Kooser revolts against the rather vacuous astonishment the night sky often produces. He points out—

Compared to the dreary life of any star, flaring up to collapse into nothing, my life is rich in happenings. For example, a bat like a small black rag has been fluttering back and forth through the yard light all evening, harvesting the stars of tiny moths, catching one tiny star in its teeth at each pass.

What Kooser is saying here is true. Anything that lives is both more complex and more interesting than a flaming ball of very distant gas, and Kooser proves that point again and again. Such are the “local wonders” of which the book is constructed.

But whether the book was actually “constructed” seems doubtful to me. There is no pattern to the subjects, other than the overriding and obvious one—spring, summer, fall, winter. And Kooser devotes quite a few sections, regardless of the seasons, to reminiscences about his childhood and his eccentric relatives. He says very little about his wife or his son Jeff, who will soon be leaving home, and to whom the book is dedicated. And it remains unclear whether any genuine farming is being done in the vicinity.

I suppose the book’s dramatic crescendos, such as they are, would be Kooser’s description of the bout of pneumonia he endured at the age of twenty, and when he was diagnosed with cancer a year or two before writing the book. He pulled through the first illness by pouring over a book that didn’t actually exist, though he thought it did at the time. In his hallucinatory state he made the whole thing up, including not only the story-line but the binding and the texture of the paper. On the strength of that experience—a remarkable feat of imagination—he decided to become a writer.

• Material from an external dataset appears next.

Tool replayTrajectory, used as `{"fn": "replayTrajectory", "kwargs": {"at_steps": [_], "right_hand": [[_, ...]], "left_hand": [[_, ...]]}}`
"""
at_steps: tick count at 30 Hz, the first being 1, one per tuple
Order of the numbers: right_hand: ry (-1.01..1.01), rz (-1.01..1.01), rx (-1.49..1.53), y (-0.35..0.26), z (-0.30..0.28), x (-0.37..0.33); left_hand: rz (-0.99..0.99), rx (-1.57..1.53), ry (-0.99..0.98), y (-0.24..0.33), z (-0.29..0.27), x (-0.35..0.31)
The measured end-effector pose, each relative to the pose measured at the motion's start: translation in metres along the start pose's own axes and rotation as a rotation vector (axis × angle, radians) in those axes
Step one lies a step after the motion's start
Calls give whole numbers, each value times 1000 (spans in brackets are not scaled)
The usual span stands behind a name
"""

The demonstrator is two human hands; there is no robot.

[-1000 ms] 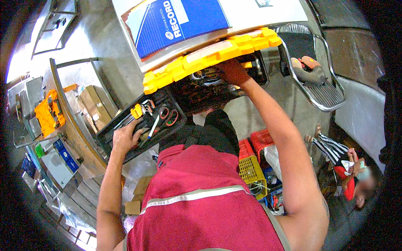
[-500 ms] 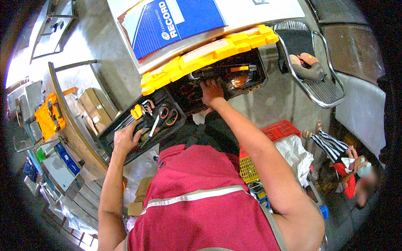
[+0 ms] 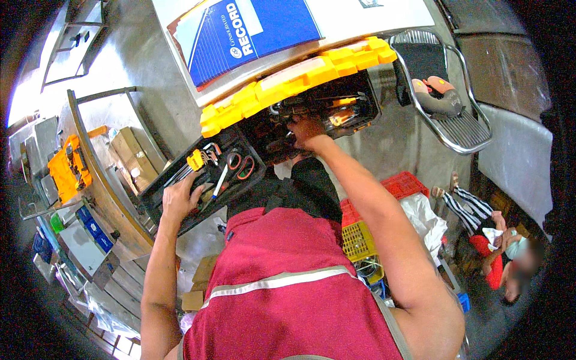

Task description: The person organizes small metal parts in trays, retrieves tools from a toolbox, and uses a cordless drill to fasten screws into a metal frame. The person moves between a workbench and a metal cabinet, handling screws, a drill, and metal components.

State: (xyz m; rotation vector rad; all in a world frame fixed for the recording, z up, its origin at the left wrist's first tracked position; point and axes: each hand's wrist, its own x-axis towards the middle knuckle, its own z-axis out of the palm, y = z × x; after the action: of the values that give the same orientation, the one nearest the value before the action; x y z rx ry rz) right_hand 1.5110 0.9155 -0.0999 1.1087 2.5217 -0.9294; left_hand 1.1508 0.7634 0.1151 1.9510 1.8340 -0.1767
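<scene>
A black tool tray lies at a tilt at the left of my lap. In it are a hex key set with a yellow holder, red-and-black-handled scissors and a white pen-like stick. My left hand lies across the tray's near side, thumb and fingers bent round part of it below the hex keys. A toolbox with a raised yellow lid stands ahead, dark tools inside. My right hand reaches down into it, its fingers shadowed and blurred; what they touch is hidden.
Beyond the lid is a white table bearing a blue record book. A metal chair with a neck pillow stands right. Red and yellow crates sit by my right arm. Another person is at far right.
My right hand has shifted slightly within the toolbox, deeper into shadow, and its fingers show less clearly. My left hand and the tray keep their place.
</scene>
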Motion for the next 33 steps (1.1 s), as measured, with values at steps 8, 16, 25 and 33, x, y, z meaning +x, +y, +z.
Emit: {"fn": "replayTrajectory", "kwargs": {"at_steps": [8, 16, 25, 33], "right_hand": [[-22, 110, 294, 33, -22, -44], [57, 82, 262, 24, -38, -87], [2, 170, 108, 23, -26, -81], [-49, 172, 503, -11, -6, -17]], "left_hand": [[5, 0, -3, -2, -2, 1], [10, -8, -3, -1, -8, 4], [33, -21, 0, -4, -7, 5], [12, 0, -18, -4, -6, 4]]}}
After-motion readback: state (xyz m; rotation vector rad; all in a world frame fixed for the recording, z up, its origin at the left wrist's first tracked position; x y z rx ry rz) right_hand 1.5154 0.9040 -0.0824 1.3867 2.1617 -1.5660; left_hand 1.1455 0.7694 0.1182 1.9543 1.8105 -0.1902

Since those early years Kooser has developed a good deal of sang froid, and it allows him to describe local workmen wantonly spraying chemicals up and down the country roads with equanimity. He doesn't approve of it, but he knows why it happens. More importantly, he draws our attention to life’s seemingly trivial details with calm assurance, confident that a telling detail and a touch of wit will keep us engaged. And it does. 

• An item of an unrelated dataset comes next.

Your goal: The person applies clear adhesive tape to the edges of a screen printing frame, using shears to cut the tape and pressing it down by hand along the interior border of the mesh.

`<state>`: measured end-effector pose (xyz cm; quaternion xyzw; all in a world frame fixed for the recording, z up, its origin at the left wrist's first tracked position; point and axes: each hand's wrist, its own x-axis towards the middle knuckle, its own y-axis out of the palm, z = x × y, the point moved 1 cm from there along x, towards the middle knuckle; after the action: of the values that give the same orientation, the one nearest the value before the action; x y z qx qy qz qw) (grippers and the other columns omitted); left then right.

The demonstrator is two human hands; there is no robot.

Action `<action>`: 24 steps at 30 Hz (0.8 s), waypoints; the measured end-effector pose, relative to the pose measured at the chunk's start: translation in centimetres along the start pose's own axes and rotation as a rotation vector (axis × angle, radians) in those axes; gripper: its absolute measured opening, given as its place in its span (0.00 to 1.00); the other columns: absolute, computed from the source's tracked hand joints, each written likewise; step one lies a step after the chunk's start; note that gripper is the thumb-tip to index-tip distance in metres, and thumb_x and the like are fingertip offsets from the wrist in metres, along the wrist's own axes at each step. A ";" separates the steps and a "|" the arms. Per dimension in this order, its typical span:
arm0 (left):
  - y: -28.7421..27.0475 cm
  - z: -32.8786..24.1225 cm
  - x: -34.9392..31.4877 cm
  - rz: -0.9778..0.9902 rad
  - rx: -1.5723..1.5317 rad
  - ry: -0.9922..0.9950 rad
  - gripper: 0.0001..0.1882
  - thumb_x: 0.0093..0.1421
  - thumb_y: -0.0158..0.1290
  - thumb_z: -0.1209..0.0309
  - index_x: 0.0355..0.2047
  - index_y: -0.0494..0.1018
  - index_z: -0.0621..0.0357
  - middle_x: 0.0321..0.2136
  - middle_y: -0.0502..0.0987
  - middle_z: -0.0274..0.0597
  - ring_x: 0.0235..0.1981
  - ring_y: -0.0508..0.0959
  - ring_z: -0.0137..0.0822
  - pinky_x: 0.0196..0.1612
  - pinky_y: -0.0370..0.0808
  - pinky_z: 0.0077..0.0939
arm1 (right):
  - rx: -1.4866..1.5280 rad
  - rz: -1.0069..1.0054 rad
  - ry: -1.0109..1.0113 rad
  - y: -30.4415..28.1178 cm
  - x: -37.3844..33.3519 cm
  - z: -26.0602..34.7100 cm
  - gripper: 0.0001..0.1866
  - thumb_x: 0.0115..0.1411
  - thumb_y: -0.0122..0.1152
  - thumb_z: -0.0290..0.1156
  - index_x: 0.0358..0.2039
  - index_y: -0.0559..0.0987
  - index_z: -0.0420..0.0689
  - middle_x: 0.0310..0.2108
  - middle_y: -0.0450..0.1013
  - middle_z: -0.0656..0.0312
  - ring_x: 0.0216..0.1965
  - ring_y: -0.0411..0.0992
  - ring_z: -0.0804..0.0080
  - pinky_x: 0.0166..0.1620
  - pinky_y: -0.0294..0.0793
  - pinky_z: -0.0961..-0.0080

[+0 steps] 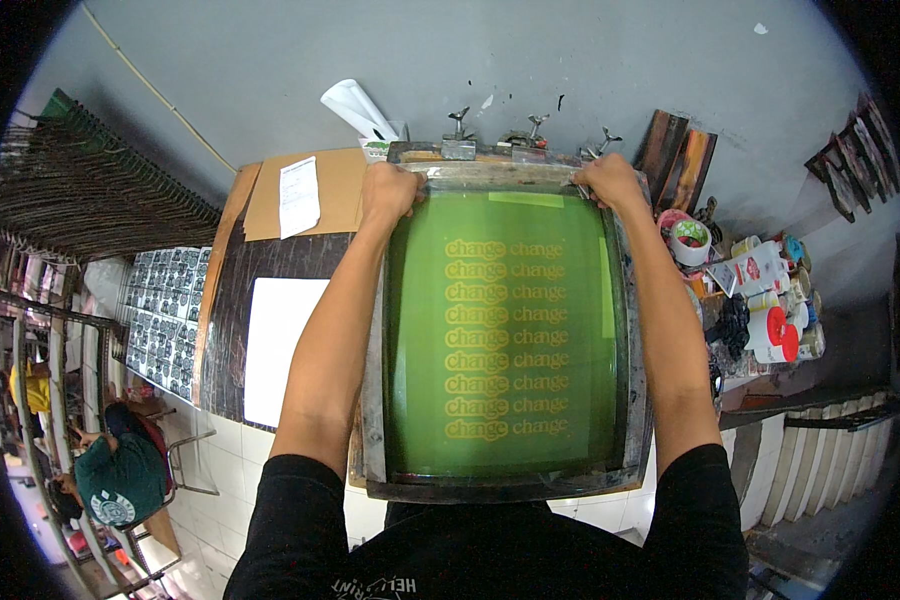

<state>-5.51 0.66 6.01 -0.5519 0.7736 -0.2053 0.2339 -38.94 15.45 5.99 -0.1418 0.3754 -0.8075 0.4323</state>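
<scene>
A screen-printing frame (598, 400) lies in front of me, its near edge close to my body. Its mesh is green, with rows of yellowish lettering running down the middle and pale tape at the far and right edges. My left hand (394, 190) is closed round the far left corner of the frame. At the far right corner my right hand (611, 184) is closed on the frame as well, thumb inward. Both arms stretch forward along its sides. Metal wing-screw clamps (458, 125) stand along the far edge. Whatever lies under the mesh is hidden.
Left of the frame is a dark table with a white sheet (282, 335), brown cardboard (260, 195) and a paper note (299, 196). Tape rolls (690, 240) and tubs (770, 330) crowd the right side. A seated person (120, 470) is at far left, and a grey wall stands ahead.
</scene>
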 end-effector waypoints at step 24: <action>-1.7 -2.6 3.3 0.121 0.657 0.263 0.19 0.64 0.51 0.57 0.37 0.82 0.60 0.33 0.83 0.53 0.33 0.82 0.48 0.41 0.78 0.47 | -0.191 -0.021 -0.143 -1.4 0.0 0.0 0.19 0.58 0.67 0.41 0.39 0.84 0.38 0.29 0.78 0.52 0.33 0.78 0.61 0.36 0.75 0.61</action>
<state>-6.70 -2.80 8.63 -0.3695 0.7210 -0.4981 0.3091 -39.79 15.90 7.06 -0.2434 0.4175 -0.7604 0.4338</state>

Kooser devotes more than a page, for example, to describing the dilapidated crèche scene—a family heirloom—that he sets up every Christmas. The hats of the two kings who have arrived at the manager “look a little like foil-wrapped kisses.” The two shepherds have taken off their hats as a sign of respect. “This courtesy has not occurred to the two kings, but they are foreigners,” he points out. One of the lambs, slung over the shoulder of a shepherd, has a very alert look on his face. He is so alert, in fact, that “the shepherd can soon expect a warm trickle down his back.” Joseph is down on both knees, sporting “the brown hair and beard of a man much younger than the Joseph of the Gospels, but perhaps the Gospels were wrong about this.” And so on.

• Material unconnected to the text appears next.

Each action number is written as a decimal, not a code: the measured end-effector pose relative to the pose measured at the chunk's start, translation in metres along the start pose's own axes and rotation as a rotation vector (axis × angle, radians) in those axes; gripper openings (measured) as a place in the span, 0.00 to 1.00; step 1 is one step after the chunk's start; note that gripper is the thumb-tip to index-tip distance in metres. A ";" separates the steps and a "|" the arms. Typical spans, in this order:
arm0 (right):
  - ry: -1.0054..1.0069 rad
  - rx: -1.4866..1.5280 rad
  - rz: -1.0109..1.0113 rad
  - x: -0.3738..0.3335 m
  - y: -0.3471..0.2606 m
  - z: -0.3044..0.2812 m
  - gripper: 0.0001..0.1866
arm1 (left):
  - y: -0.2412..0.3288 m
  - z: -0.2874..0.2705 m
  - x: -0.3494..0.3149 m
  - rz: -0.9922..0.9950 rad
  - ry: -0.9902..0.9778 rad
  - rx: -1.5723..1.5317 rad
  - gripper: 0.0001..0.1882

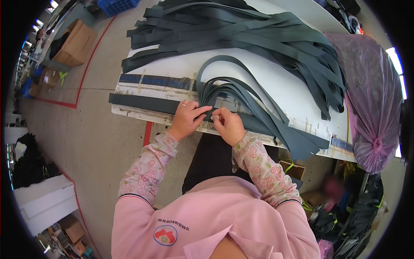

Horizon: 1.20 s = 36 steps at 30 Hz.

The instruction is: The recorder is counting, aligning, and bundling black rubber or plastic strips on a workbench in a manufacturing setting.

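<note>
Both hands, left [186, 117] and right [227, 124], pinch one dark strap [146, 103] at frame centre, its length running left along the table edge [129, 113]

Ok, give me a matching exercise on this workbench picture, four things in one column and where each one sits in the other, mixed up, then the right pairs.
Things:
1. large pile of dark grey fabric strips
2. pink translucent plastic bag
3. brown cardboard box
4. fanned bundle of dark grey strips

Places:
A. on the floor, far left of the white table
B. under the grip of the left hand and right hand, at the near table edge
C. across the far side of the table
D. at the table's right end

Pairs: 1-C, 2-D, 3-A, 4-B
</note>
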State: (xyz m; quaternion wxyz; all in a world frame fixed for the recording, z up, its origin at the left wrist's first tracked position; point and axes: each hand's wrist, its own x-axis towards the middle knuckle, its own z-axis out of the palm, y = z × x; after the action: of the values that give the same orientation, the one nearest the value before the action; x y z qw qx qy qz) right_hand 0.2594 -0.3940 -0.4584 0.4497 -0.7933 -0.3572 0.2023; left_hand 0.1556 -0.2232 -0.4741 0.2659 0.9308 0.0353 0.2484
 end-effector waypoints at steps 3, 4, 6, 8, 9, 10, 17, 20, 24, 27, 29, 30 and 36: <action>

In another passage, he describes a bug that appears night after night on the arm of the couch while he’s reading. Looking it up, he finds it’s called a leaf-footed bug. Kooser gets into the habit of hunting high and low for the bug each day. “I was attracted to his melancholy dreariness. All day he wandered up and down walls, across ceilings, like a cardiac patient walking a shopping mall. If sometimes I felt as if I were wasting my life, well I always had the leaf-footed bug to show me things could be worse.” That isn’t the end of the story, but I wouldn’t want to give too much away.

A friend gives him a bowl turned from a piece of Osage orange. “It takes a fine, high polish,” he writes, “and has a remarkable, mysterious feeling to it, as if it might be radioactive. Just holding it you feel as if you are clinging to something flying through the universe at the speed of light.” This fanciful comparison takes on added meaning when Kooser informs us that the father of the man who made the bowl is a five-star general and commander of the Skylab project.

There is no end to the delights awaiting anyone who takes up this concatenation of  random observations and striking (yet unforced) turns of phrase. Kooser has no staggering wisdom to share, but his world is shaped by kindness, a bemused respect for the sometimes bizarre creatures (human and otherwise) he meets up with at every turn of the path, and a gift for producing precisely the right homespun metaphor the bring it all home to us.